Bodian also said it’s not clear yet when regulators may decide to cut off licensing or how many of what type of each permit they may issue, since state law doesn’t have any caps and regulators haven’t made clear how they’ll decide when the market is saturated.
There’s also a possibility that the OCM could decide that each applicant may be limited to one type of license application apiece, she said.
Future for CAURD Applicants Up in the Air
It’s also still quite murky just what the next steps will be for the 400 or so conditional adult use retail dispensary (CAURD) licensees that have been put in limbo by a court case filed last month which resulted in a preliminary injunction that froze all permit processing.
Bodian said she expected some sort of intel to be shared by the Cannabis Control Board during its Tuesday meeting, but the situation was barely mentioned.

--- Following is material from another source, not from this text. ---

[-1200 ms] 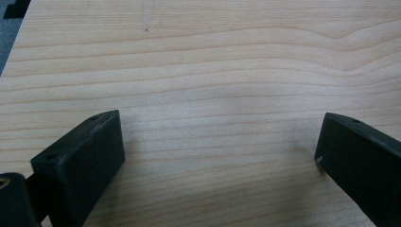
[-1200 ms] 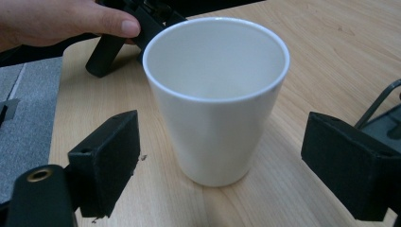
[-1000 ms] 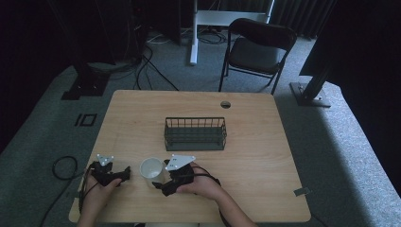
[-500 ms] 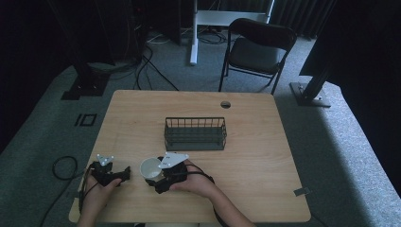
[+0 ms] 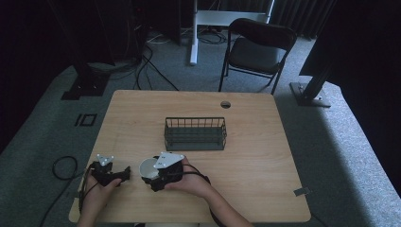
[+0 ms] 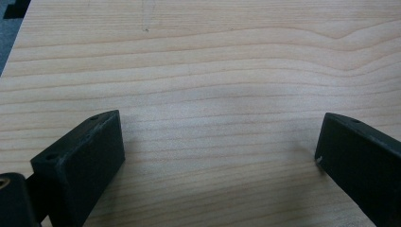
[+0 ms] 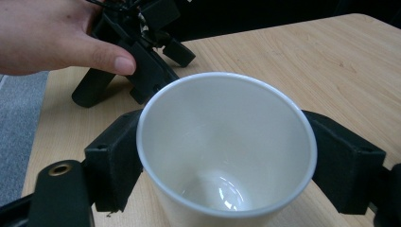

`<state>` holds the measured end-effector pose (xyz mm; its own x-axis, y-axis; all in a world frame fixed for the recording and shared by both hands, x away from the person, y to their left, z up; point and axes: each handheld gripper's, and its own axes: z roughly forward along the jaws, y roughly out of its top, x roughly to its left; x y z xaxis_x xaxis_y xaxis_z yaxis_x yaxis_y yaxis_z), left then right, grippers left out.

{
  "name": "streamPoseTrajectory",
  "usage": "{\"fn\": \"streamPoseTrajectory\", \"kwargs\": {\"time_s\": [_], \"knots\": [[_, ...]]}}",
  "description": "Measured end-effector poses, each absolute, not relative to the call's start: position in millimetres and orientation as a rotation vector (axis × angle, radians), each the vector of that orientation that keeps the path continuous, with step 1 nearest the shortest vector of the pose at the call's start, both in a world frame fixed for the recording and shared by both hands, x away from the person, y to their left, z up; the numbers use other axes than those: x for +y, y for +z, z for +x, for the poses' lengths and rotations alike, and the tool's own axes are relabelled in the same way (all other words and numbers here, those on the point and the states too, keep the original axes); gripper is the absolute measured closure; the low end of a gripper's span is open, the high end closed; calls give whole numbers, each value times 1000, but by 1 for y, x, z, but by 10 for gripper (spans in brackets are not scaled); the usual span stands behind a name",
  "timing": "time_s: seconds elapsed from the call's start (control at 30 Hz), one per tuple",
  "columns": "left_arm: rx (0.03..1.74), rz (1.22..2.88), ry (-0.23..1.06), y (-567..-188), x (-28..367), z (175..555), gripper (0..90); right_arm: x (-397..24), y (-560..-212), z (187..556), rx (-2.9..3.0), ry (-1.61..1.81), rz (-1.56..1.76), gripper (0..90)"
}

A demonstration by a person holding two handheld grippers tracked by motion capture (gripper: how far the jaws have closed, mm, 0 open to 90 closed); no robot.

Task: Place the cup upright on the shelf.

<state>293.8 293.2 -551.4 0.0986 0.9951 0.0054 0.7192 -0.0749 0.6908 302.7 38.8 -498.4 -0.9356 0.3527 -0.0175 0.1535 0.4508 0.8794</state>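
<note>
A white cup [image 7: 227, 151] is seen standing upright on the wooden bench [image 5: 255, 156], near the front edge and left of the middle. It is open at the top, and its pale inside is shown bare down to the bottom in the right gripper view. In the high view the cup [image 5: 148, 167] is partly covered by the right gripper [image 5: 163, 171], which is held in the person's right hand [image 5: 191, 179].

The cup is flanked by the two black jaws of the right gripper, one against each side of its wall just below the rim; the jaws are closed onto it, with no gap seen on either side. A grey three-cornered plate is carried on top of this gripper.

Just beside the cup, toward the bench's left edge, the left gripper [image 5: 112, 173] is held low over the wood by the left hand [image 5: 97, 191]. In the right gripper view that hand [image 7: 52, 35] is seen behind the cup, its thumb laid on the black body of the left gripper. The jaws of the left gripper [image 6: 217, 156] are spread wide apart, with nothing between them but bare wood grain.

Farther back, near the middle of the bench, a dark wire basket [image 5: 195, 134] is set, well apart from the cup. A round cable hole [image 5: 225, 104] is cut near the far edge. Beyond the bench a black folding chair [image 5: 255, 49] is placed on the grey carpet.
</note>
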Motion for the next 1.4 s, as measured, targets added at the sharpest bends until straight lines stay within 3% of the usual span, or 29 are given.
{"fn": "streamPoseTrajectory", "kwargs": {"time_s": [0.97,1.4], "knots": [[1675,1850,676,-551,293,294,25,20,-453,312,2460,1553,521,194],[1674,1853,677,-551,293,294,25,-3,-411,331,2327,1587,612,194]]}}
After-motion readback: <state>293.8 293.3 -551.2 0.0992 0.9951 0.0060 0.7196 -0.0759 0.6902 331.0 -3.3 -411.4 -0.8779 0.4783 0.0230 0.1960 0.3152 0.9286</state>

It’s possible that, depending on what the judge orders in that case, that CAURD license recipients may have to re-apply after the Oct. 4 window opens, Bodian said. There may also be an administrative fix, to simply shift the approved applications over without forcing entrepreneurs to redo every step they already went through.

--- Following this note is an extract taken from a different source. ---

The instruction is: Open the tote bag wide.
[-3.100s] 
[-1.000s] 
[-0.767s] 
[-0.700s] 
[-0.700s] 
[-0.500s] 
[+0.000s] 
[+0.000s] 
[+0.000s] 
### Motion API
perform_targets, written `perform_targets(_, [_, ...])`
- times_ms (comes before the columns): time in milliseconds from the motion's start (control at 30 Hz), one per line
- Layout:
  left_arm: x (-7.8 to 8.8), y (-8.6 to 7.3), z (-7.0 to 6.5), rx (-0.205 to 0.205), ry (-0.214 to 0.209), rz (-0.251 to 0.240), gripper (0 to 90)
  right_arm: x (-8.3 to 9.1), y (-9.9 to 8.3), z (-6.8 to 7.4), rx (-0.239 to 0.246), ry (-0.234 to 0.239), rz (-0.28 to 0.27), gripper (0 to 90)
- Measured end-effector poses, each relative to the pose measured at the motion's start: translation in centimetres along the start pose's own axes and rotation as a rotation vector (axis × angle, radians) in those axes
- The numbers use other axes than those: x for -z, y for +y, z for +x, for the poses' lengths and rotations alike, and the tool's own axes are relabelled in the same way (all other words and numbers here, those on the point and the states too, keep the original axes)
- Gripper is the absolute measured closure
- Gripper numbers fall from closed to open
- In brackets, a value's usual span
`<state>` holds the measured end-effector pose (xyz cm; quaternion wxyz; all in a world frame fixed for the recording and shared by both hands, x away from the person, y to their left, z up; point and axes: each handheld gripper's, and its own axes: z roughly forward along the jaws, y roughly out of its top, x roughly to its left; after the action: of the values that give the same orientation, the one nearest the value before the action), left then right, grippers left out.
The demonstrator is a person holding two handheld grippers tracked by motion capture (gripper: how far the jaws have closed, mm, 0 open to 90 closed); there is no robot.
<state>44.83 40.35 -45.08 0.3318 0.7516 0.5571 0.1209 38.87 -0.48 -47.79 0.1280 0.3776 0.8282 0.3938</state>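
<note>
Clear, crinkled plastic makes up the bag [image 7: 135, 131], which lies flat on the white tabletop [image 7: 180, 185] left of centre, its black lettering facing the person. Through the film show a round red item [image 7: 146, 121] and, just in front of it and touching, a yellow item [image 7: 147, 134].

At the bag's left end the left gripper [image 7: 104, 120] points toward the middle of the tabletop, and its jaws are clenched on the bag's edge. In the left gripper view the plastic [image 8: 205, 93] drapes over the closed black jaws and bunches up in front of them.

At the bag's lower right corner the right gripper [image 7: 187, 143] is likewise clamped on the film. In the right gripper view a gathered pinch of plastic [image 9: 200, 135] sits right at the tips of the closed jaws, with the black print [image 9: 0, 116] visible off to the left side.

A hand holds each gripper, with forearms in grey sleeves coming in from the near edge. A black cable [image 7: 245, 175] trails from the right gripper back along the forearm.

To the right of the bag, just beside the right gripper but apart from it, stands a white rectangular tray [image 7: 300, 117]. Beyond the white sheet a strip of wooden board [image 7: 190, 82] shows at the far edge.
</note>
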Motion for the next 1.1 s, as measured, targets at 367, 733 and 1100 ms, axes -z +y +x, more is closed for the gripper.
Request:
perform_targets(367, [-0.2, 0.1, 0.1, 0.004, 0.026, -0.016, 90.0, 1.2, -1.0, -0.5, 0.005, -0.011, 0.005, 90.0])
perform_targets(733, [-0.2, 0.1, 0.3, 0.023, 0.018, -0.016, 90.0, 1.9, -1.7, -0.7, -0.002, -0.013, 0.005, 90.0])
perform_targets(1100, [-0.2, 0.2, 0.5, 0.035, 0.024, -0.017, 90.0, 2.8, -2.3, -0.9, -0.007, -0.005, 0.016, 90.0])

But at this point, there are no answers yet to be had, Bodian said.
Although many attendees at the CCB hearing on Tuesday called for the CAURD program to be set in statute by state lawmakers – one of the only legal solutions that experts suggest would quell the current court order and underlying lawsuit – the legislature is in recess until January, and all signals are there won’t be a special session called by the governor.
“I don’t see anything indicating that anyone is going to call an emergency session for this,” Bodian said.
Which means the future of the entire CAURD program is still up in the air.